Rapid testing project
This new tool will allow us to gain access to a section of the public reluctant to use traditional testing centres. This will increase the level of testing and ensure earlier diagnosis, access to information at an earlier stage and provide care upstream too. Just as a reminder, in 2012 55% of sub-Saharan African patients were tested at a late stage and in many cases AIDS had already developed.
For HIV+ people early diagnosis is useful in terms of their health and quality of life (early diagnosis = rapid treatment = medical care before the onset of serious infections). If you know your HIV status, you can also take measures to avoid spreading the condition.
This project looks at local testing, tailor-made to a high-risk, vulnerable section of society, and it complements to existing tools.
The aim is to demonstrate the importance of relocating testing for a section of society with a higher risk of being exposed to HIV/AIDS and other STDs (syphilis and hepatitis C).
We would at the same time be complying with international anti-HIV recommendations, where testing plays a key strategic role. This is also highlighted in the National AIDS Plan.
The section of society we are aiming to cover requires access to care and psychological, medical and social monitoring adapted to their specific difficulties.
Our experience over several years has highlighted the difficulties faced by migrants, poor and unemployed people and drug addicts in particular. Very often health simply isn’t their priority.
Again, if you know your HIV status, you can take measures to avoid spreading the condition.
Testing uses the INSTI rapid testing kit, certified at European level for testing HIV-1 and HIV-2 (and syphilis and/or hepatitis C, depending on the person concerned). Confirmation is then ascertained through a traditional HIV test at a certified centre (AIDS Reference Centre).
The key idea is to then provide regular rapid testing (several times a month) at a location the target public is familiar with (Sireas in Matongé, Modus Fiesta in central Brussels, at other migrant associations or organisations dealing with poor or unemployed people). Legislation in force will be respected with a both a doctor and nurse present. Members of local associations will provide pre-training to deal with counseling, pre-counseling, sexual health, care issues, the specificities of the target audience, professional conduct, ethics and confidentiality. This would be done in partnership with an AIDS Reference Centre.
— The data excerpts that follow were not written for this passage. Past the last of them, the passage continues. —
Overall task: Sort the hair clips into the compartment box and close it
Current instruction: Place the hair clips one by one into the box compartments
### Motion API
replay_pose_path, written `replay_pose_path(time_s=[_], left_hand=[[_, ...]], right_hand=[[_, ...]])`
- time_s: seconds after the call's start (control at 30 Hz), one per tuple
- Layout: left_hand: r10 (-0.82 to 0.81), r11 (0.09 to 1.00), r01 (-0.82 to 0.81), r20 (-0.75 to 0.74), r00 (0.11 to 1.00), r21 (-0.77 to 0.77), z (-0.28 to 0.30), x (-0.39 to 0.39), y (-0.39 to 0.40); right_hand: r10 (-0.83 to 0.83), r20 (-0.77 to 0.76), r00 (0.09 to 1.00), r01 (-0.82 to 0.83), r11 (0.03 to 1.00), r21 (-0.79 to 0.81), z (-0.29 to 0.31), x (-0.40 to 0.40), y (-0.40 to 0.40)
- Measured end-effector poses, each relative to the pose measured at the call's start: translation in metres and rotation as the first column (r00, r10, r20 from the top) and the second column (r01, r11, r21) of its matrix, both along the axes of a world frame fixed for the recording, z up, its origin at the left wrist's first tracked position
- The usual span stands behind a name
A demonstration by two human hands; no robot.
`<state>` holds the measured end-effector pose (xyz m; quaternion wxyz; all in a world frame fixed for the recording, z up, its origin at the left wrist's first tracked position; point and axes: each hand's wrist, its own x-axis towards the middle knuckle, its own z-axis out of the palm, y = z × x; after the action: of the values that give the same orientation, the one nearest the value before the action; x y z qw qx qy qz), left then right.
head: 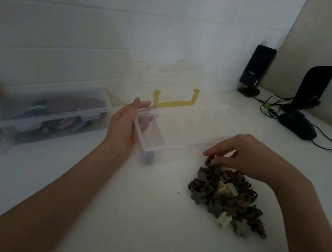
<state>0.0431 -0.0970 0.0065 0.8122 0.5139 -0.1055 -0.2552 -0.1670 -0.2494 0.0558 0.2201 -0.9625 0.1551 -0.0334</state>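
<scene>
On the white table [122,218], a heap of brown and cream hair clips [228,196] lies nearest. The right hand [244,155] arches over its far edge, fingertips pinching one dark clip [209,162]. The left hand [125,123], fingers straight, presses the left end of the open clear compartment box [173,127] just beyond. A closed box [51,114] sits left; speakers [257,68] and a mouse [298,127] stand far right.
</scene>
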Motion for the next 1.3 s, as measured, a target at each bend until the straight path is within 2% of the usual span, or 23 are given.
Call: replay_pose_path(time_s=[0.13, 0.37, 0.6, 0.7, 0.77, 0.83, 0.93, 1.0, 1.07, 1.13, 1.2, 1.3], left_hand=[[-0.013, 1.000, 0.013, 0.018, 1.000, 0.006, 0.001, -0.003, 0.001], [-0.028, 0.998, 0.026, -0.028, 0.999, -0.053, 0.004, -0.004, 0.003], [-0.009, 0.999, 0.008, -0.017, 1.000, -0.053, 0.008, 0.001, 0.004], [-0.014, 0.997, 0.015, 0.010, 1.000, -0.082, 0.014, 0.007, 0.006], [-0.015, 0.996, 0.022, 0.082, 0.997, -0.083, 0.019, 0.013, 0.006], [-0.014, 0.998, 0.024, 0.145, 0.989, -0.065, 0.020, 0.015, 0.007], [-0.061, 0.997, 0.067, 0.159, 0.985, -0.029, 0.017, 0.017, 0.009], [-0.135, 0.989, 0.122, 0.170, 0.976, 0.086, 0.019, 0.011, 0.013], [-0.181, 0.956, 0.146, 0.120, 0.976, 0.254, 0.026, 0.006, 0.017], [-0.199, 0.918, 0.180, 0.016, 0.980, 0.354, 0.033, 0.002, 0.022], [-0.217, 0.918, 0.225, -0.061, 0.974, 0.327, 0.040, -0.003, 0.025], [-0.066, 0.969, 0.069, -0.023, 0.998, 0.238, 0.041, -0.019, 0.018]], right_hand=[[0.019, -0.024, 1.000, -0.018, 1.000, 0.006, -0.001, 0.002, 0.002], [0.069, 0.275, 0.959, -0.154, 0.942, 0.299, 0.009, 0.002, 0.015], [0.009, 0.390, 0.921, -0.224, 0.831, 0.509, 0.006, 0.004, 0.016], [-0.014, 0.463, 0.886, -0.190, 0.900, 0.393, 0.004, 0.006, 0.014], [-0.007, 0.477, 0.879, -0.173, 0.927, 0.334, 0.000, 0.010, 0.015], [-0.016, 0.474, 0.880, -0.172, 0.921, 0.350, -0.006, 0.015, 0.016], [-0.031, 0.461, 0.887, -0.162, 0.914, 0.373, -0.011, 0.016, 0.013], [-0.027, 0.446, 0.895, -0.157, 0.916, 0.370, -0.012, 0.015, 0.011], [-0.021, 0.439, 0.898, -0.157, 0.918, 0.363, -0.013, 0.014, 0.009], [-0.009, 0.442, 0.897, -0.162, 0.924, 0.347, -0.013, 0.014, 0.009], [0.006, 0.447, 0.895, -0.176, 0.923, 0.341, -0.012, 0.013, 0.009], [0.031, 0.455, 0.890, -0.200, 0.924, 0.327, -0.011, 0.012, 0.012]])
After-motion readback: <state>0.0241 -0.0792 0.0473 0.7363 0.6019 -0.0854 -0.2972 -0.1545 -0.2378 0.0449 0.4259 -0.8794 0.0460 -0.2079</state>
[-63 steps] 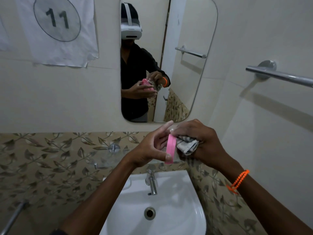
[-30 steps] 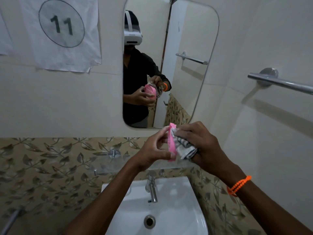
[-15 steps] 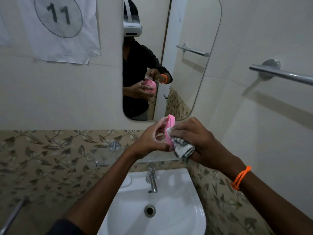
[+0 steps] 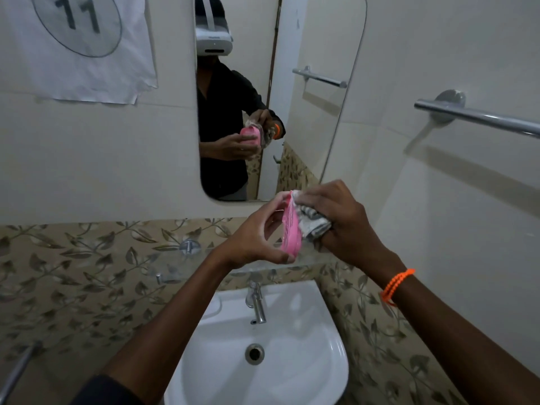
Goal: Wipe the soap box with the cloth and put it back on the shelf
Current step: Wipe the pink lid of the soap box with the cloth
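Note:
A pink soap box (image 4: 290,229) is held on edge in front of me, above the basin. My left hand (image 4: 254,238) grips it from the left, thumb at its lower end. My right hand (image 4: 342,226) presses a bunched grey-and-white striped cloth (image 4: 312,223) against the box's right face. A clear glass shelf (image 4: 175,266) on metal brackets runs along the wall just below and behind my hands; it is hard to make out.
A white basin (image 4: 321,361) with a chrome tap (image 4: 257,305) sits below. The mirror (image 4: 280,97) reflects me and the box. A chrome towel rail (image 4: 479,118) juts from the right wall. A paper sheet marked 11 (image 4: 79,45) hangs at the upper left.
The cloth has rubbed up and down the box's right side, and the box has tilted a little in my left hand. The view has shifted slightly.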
Associations where testing would take place would also be trained on how to welcome patients.
There will be cooperation between the Centre Elisa and an AIDS Reference Centre to ensure the right training is provided.
Targeted information campaigns will be organised with posters, flyers and ads on the Internet, and the rapid testing facilities will provide the dates and times testing will take place. This will be at times convenient for the public targeted, principally in the evening.